WHAT TO PRODUCE:
Return every entry in full, with no alterations.

*** THE DATA ***

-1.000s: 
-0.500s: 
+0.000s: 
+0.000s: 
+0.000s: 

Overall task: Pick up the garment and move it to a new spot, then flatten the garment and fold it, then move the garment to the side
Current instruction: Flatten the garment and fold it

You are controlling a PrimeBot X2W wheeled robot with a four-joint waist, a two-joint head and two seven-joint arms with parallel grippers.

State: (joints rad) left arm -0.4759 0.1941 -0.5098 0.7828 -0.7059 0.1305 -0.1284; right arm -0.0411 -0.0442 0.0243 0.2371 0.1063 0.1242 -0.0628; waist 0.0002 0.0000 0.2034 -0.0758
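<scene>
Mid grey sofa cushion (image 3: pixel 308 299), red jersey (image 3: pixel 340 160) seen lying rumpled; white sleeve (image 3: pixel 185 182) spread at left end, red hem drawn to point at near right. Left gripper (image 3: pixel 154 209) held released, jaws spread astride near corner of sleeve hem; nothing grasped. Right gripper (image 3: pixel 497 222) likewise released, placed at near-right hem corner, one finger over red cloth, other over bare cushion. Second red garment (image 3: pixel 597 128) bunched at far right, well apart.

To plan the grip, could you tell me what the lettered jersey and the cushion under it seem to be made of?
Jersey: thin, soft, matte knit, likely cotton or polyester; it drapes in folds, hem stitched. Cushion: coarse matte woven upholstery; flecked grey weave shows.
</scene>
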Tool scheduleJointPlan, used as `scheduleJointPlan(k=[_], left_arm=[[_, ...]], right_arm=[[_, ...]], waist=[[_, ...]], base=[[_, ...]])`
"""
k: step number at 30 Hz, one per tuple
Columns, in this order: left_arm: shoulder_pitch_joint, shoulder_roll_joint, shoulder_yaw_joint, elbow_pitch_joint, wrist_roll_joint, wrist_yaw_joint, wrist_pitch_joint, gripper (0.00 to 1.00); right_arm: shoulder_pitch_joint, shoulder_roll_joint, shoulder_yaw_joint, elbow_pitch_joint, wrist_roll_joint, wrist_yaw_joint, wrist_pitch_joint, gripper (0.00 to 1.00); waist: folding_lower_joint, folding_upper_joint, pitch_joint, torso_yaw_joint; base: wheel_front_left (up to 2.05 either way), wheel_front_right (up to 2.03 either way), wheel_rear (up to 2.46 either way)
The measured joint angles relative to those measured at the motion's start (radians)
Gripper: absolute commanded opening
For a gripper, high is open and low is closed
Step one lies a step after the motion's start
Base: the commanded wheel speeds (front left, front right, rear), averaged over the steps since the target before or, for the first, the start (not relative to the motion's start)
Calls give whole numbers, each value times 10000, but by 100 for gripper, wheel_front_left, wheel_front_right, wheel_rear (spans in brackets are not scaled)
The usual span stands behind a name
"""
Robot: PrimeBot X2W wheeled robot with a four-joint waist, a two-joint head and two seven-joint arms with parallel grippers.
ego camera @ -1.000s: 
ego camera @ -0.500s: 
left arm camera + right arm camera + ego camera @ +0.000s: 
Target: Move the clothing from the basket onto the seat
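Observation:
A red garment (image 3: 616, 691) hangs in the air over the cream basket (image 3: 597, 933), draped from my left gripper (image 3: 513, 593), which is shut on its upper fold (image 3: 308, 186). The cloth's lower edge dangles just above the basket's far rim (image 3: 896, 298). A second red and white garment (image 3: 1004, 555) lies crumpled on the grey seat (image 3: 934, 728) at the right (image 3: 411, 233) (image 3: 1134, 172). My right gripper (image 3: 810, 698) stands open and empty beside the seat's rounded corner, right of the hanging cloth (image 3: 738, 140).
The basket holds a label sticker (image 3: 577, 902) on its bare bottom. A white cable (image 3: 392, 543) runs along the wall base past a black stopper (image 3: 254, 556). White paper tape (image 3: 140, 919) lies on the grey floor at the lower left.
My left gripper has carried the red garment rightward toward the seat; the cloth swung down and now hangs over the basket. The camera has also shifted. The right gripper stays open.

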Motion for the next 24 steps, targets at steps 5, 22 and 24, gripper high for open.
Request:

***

WRITTEN ANSWER:
-1.000s: 
-0.500s: 
+0.000s: 
+0.000s: 
+0.000s: 

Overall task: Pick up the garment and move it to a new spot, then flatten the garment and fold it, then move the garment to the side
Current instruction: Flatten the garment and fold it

You are controlling a PrimeBot X2W wheeled robot with a four-joint waist, a two-joint head and two seven-joint arms with parallel grippers.

State: (joints rad) left arm -0.4759 0.1941 -0.5098 0.7828 -0.7059 0.1305 -0.1284; right arm -0.0411 -0.0442 0.0243 0.2371 0.1063 0.1242 -0.0628; waist 0.0002 0.0000 0.2034 -0.0758
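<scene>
Mid grey sofa cushion (image 3: pixel 308 299), red jersey (image 3: pixel 340 160) seen lying rumpled; white sleeve (image 3: pixel 185 182) spread at left end, red hem drawn to point at near right. Left gripper (image 3: pixel 154 209) held released, jaws spread astride near corner of sleeve hem; nothing grasped. Right gripper (image 3: pixel 497 222) likewise released, placed at near-right hem corner, one finger over red cloth, other over bare cushion. Second red garment (image 3: pixel 597 128) bunched at far right, well apart.

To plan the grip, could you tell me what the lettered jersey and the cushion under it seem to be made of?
Jersey: thin, soft, matte knit, likely cotton or polyester; it drapes in folds, hem stitched. Cushion: coarse matte woven upholstery; flecked grey weave shows.
</scene>
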Tool scheduleJointPlan, used as `scheduleJointPlan(k=[_], left_arm=[[_, ...]], right_arm=[[_, ...]], waist=[[_, ...]], base=[[_, ...]])`
"""
k: step number at 30 Hz, one per tuple
Columns, in this order: left_arm: shoulder_pitch_joint, shoulder_roll_joint, shoulder_yaw_joint, elbow_pitch_joint, wrist_roll_joint, wrist_yaw_joint, wrist_pitch_joint, gripper (0.00 to 1.00); right_arm: shoulder_pitch_joint, shoulder_roll_joint, shoulder_yaw_joint, elbow_pitch_joint, wrist_roll_joint, wrist_yaw_joint, wrist_pitch_joint, gripper (0.00 to 1.00); waist: folding_lower_joint, folding_upper_joint, pitch_joint, torso_yaw_joint; base: wheel_front_left (up to 2.05 either way), wheel_front_right (up to 2.03 either way), wheel_rear (up to 2.46 either way)
The measured joint angles relative to those measured at the motion's start (radians)
Gripper: absolute commanded opening
For a gripper, high is open and low is closed
Step one lies a step after the motion's start
Base: the commanded wheel speeds (front left, front right, rear), averaged over the steps since the target before or, for the first, the start (not relative to the motion's start)
Calls give whole numbers, each value times 10000, but by 100 for gripper, wheel_front_left, wheel_front_right, wheel_rear (spans in brackets are not scaled)
The usual span stands behind a name
"""
Robot: PrimeBot X2W wheeled robot with a four-joint waist, a two-joint head and two seven-joint arms with parallel grippers.
ego camera @ -1.000s: 
ego camera @ -0.500s: 
left arm camera + right arm camera + ego camera @ +0.000s: 
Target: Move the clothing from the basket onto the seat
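Observation:
A red garment (image 3: 616, 691) hangs in the air over the cream basket (image 3: 597, 933), draped from my left gripper (image 3: 513, 593), which is shut on its upper fold (image 3: 308, 186). The cloth's lower edge dangles just above the basket's far rim (image 3: 896, 298). A second red and white garment (image 3: 1004, 555) lies crumpled on the grey seat (image 3: 934, 728) at the right (image 3: 411, 233) (image 3: 1134, 172). My right gripper (image 3: 810, 698) stands open and empty beside the seat's rounded corner, right of the hanging cloth (image 3: 738, 140).
The basket holds a label sticker (image 3: 577, 902) on its bare bottom. A white cable (image 3: 392, 543) runs along the wall base past a black stopper (image 3: 254, 556). White paper tape (image 3: 140, 919) lies on the grey floor at the lower left.
My left gripper has carried the red garment rightward toward the seat; the cloth swung down and now hangs over the basket. The camera has also shifted. The right gripper stays open.
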
Motion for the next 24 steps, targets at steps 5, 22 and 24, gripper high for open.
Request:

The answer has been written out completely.